Everyone has some idea of what they want in their bug out bag, but there are a few things that should be included in most everyone’s bag. Your bag can be customized with extras all you want but cast away one of these basic 8 at your peril.
1. Basic Shelter
Most people who die in the wilderness succumb to exposure. This means you want to have shelter readily available in your bag.
Shelter can be as simple as a few heavy-duty garbage bags, a rain poncho, on up to a nice tarp to keep the weather off and your body heat at a normal level.
Your clothing is part of your shelter so feel free to add extras that you have room for. (leather gloves are a nice addition)
Fire will keep you warm, cook your food, boil water and keep away unwelcome critters.
Don’t get arrogant with your fire starting. You may be able to start a friction fire in the middle of a hurricane, but can you do it with a broken arm as well? Always include simple and easy fire starters like butane lighters and waterproof matches, along with things like strikers and ferro rods.
By all means use and practice your skills just in case, but it would be foolish to cast away a mostly sure thing when your life depends on it.
3. Water Purification
With your fire you can boil water. Make sure you include a metal container (a mess kit or canteen cup works well) so you don’t have to use a rusty tin can you found somewhere.
A pocket water filter is an excellent investment. They start with a simple straw type filter up too much larger filters. One that fits in your pack is something you shouldn’t leave behind.

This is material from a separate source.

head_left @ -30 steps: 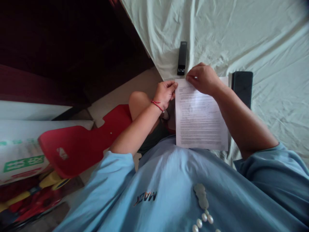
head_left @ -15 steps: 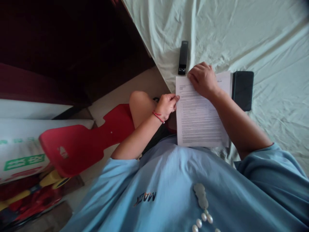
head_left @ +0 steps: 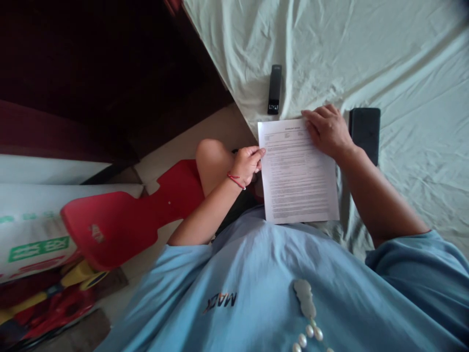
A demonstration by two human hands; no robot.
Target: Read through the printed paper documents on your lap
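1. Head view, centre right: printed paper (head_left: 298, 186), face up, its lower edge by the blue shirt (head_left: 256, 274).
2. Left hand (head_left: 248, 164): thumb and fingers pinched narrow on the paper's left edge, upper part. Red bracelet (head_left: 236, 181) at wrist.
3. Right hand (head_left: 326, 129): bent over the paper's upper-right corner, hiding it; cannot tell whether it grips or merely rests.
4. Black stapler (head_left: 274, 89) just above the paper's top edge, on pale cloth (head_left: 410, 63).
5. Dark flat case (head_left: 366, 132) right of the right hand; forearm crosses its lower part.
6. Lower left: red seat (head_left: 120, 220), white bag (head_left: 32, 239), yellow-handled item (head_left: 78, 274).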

If you are actually using your pack in an emergency the last thing you want is to be drinking bad water that has the ability to incapacitate you.
One of my favorite woods pastimes is sitting by the fire twisting up cordage, but in a bug out situation I am not going to have time to find proper plants, let alone sit around making cordage.

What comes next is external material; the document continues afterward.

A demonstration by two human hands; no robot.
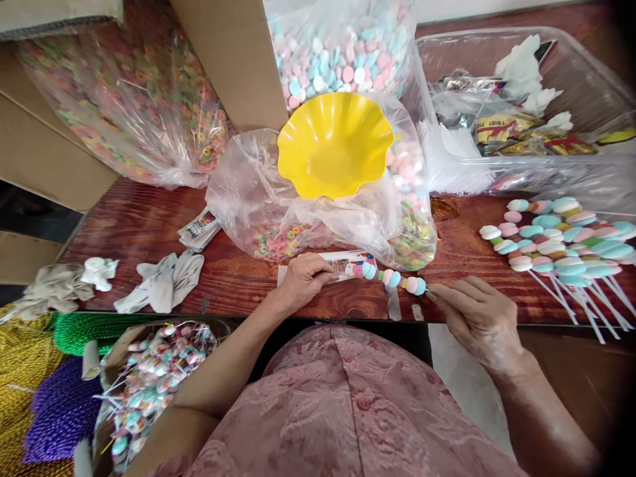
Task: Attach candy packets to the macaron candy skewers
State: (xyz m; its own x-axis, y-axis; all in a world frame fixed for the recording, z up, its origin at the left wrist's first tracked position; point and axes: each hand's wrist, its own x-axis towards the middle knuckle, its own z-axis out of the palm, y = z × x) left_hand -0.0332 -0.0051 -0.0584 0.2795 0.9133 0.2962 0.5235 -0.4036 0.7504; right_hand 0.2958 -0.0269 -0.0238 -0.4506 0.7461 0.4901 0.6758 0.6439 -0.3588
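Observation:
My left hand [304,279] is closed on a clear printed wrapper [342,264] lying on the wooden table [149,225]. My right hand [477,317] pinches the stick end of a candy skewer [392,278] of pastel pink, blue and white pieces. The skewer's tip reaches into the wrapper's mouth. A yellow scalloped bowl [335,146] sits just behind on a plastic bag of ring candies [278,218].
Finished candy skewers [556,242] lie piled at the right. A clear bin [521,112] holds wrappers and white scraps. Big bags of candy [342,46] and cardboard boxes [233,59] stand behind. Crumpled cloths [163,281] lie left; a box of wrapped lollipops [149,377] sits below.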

550 cord is a very useful item. It has an outer sheath covering 7 cords inside that can be taken apart to give you much more length than you would expect. Each of the 7 cords can also be untwisted further to give you even finer cords if you need them.
5. First Aid
There is a myriad of first aid kits on the market. Shop around and find one that you feel is better than just a box of band aids. You can always find a basic one and add extras like tape, gauze, and extra sterile pads.

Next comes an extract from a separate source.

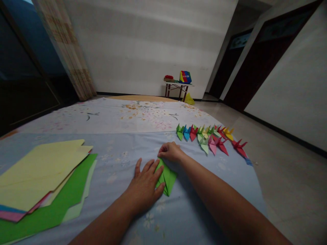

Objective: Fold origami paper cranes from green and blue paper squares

If you are willing to learn how to use it a triangle bandage is very useful for many things from slings, tying up a sprained ankle, and tying splints in place.
Be sure to include any prescriptions you and your family are required to take. Make sure each person has medication for every person in your group so that if you lose a pack there will be medicine still available.
You can spend several hundred dollars on your field knife. On the other hand, man survived a lot of years using a flake of stone as their only knife. But like fire don’t get arrogant thinking you can flake out a perfectly good knife when you need it.
There are many rugged perfectly good knives for under $100 (even under $50). Pick one that fits your hand nicely and then learn to use it properly. You don’t want to cut yourself and bleed out from poor technique.
7. Important Papers
One item many people don’t think of is copies of your important papers. Unless you are experiencing Armageddon, you will probably be re-joining society at some point after your bug out. If you have a copy of your driver’s license, birth certificate, social security card, and passport you will be ahead of the game compared to those who have lost everything.
Just a note it is illegal to color copy official documents, B&W copies will be fine.
A bug out bag is something everyone should have on hand to go at a moment’s notice. It is not an into the wilderness bag, or a camping pack. It is something to grab and go that will keep you alive for a short time in an emergency. Again, feel free to add anything beyond the basics that you are willing to carry.